TASK DESCRIPTION - Exactly as written, set down each line of the data below except its pictures.

DATA UNDER STUDY -
************

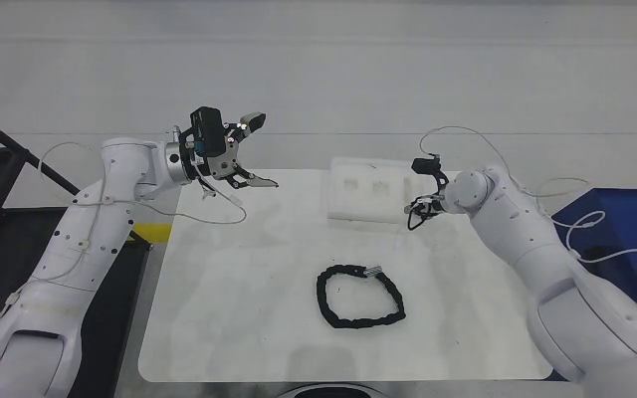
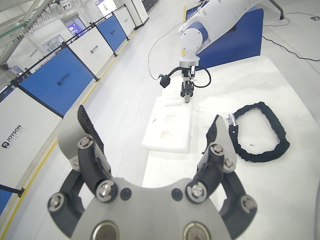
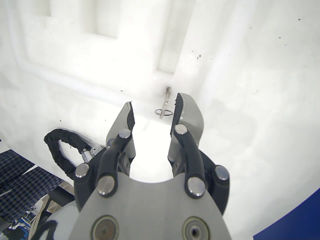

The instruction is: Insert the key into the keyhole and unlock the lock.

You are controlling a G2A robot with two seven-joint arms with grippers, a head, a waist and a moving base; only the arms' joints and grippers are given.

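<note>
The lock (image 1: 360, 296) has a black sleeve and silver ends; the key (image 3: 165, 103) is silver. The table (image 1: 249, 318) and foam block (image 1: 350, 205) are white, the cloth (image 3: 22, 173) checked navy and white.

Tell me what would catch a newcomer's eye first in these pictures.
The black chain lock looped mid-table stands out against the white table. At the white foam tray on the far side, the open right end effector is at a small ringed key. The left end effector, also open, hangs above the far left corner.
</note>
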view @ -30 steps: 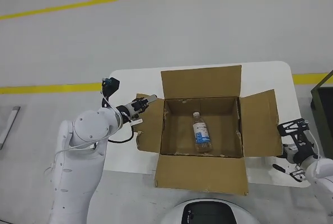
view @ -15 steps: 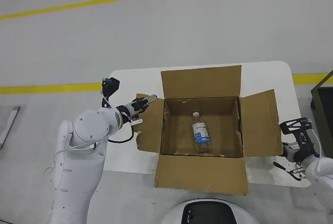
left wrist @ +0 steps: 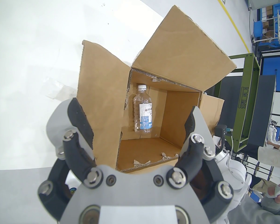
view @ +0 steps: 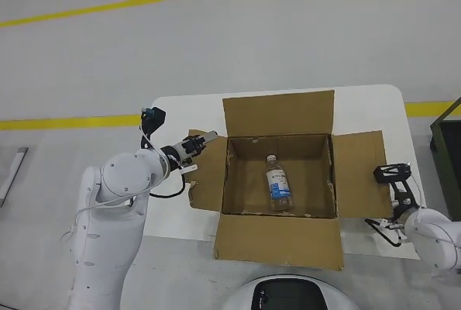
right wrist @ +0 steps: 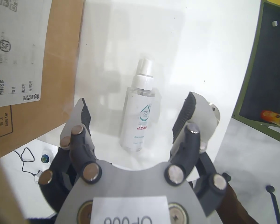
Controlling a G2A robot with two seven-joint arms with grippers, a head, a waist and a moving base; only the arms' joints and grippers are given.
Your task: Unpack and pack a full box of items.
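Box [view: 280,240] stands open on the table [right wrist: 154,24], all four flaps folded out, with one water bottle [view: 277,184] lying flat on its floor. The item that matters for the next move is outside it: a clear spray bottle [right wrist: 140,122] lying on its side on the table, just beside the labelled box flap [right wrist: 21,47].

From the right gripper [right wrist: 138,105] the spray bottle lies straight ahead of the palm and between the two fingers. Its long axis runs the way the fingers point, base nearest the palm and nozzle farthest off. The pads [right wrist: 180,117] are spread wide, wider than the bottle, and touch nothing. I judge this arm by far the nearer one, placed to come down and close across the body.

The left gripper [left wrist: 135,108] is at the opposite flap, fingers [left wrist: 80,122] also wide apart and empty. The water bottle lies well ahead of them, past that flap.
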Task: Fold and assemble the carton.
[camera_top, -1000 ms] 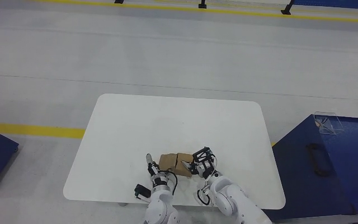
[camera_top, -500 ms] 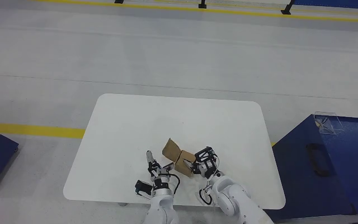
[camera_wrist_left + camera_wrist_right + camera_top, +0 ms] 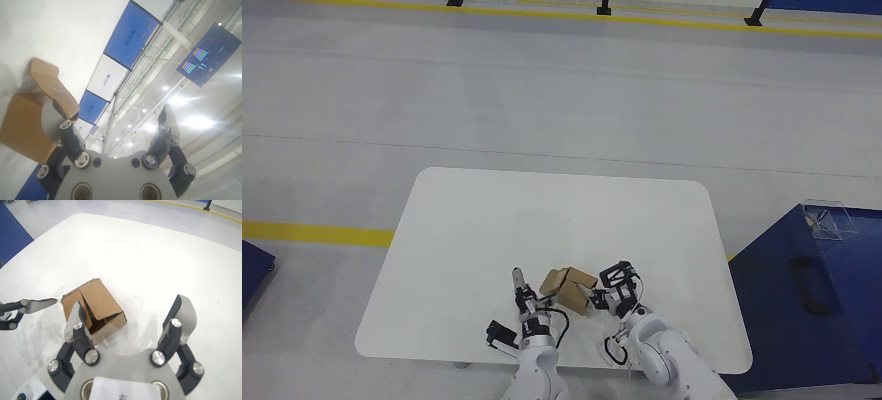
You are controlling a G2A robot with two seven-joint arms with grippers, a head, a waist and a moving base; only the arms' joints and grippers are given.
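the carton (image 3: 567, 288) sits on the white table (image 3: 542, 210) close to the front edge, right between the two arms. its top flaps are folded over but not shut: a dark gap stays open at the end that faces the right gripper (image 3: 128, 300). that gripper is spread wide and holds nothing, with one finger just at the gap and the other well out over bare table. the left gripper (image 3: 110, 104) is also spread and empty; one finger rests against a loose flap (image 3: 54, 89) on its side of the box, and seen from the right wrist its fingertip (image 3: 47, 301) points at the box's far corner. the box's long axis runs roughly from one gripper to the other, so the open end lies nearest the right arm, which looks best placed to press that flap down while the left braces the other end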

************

EXERCISE SOLUTION -
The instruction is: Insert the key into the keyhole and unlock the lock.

You are controlling a G2A robot with two seven-joint arms with grippers, a head, a waist and a moving base; only the arms' joints and grippers are given.

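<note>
The lock (image 1: 360, 296) has a black sleeve and silver ends; the key (image 3: 165, 103) is silver. The table (image 1: 249, 318) and foam block (image 1: 350, 205) are white, the cloth (image 3: 22, 173) checked navy and white.

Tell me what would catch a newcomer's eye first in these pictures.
The black chain lock looped mid-table stands out against the white table. At the white foam tray on the far side, the open right end effector is at a small ringed key. The left end effector, also open, hangs above the far left corner.
</note>
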view @ -30 steps: 
view @ -15 steps: 
left wrist @ +0 steps: 
view @ +0 steps: 
right wrist @ +0 steps: 
Controlling a G2A robot with two seven-joint arms with grippers, a head, a waist and a moving base; only the arms' joints and grippers are given.
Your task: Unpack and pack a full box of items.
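Box [view: 280,240] stands open on the table [right wrist: 154,24], all four flaps folded out, with one water bottle [view: 277,184] lying flat on its floor. The item that matters for the next move is outside it: a clear spray bottle [right wrist: 140,122] lying on its side on the table, just beside the labelled box flap [right wrist: 21,47].

From the right gripper [right wrist: 138,105] the spray bottle lies straight ahead of the palm and between the two fingers. Its long axis runs the way the fingers point, base nearest the palm and nozzle farthest off. The pads [right wrist: 180,117] are spread wide, wider than the bottle, and touch nothing. I judge this arm by far the nearer one, placed to come down and close across the body.

The left gripper [left wrist: 135,108] is at the opposite flap, fingers [left wrist: 80,122] also wide apart and empty. The water bottle lies well ahead of them, past that flap.
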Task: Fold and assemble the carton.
[camera_top, -1000 ms] 
[camera_top, -500 ms] 
[camera_wrist_left + camera_wrist_right + camera_top, +0 ms] 
You are controlling a G2A robot with two seven-joint arms with grippers, a head, a waist and a moving base; only the arms' joints and grippers are given.
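the carton (image 3: 567, 288) sits on the white table (image 3: 542, 210) close to the front edge, right between the two arms. its top flaps are folded over but not shut: a dark gap stays open at the end that faces the right gripper (image 3: 128, 300). that gripper is spread wide and holds nothing, with one finger just at the gap and the other well out over bare table. the left gripper (image 3: 110, 104) is also spread and empty; one finger rests against a loose flap (image 3: 54, 89) on its side of the box, and seen from the right wrist its fingertip (image 3: 47, 301) points at the box's far corner. the box's long axis runs roughly from one gripper to the other, so the open end lies nearest the right arm, which looks best placed to press that flap down while the left braces the other end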

The work on this exercise has been finished.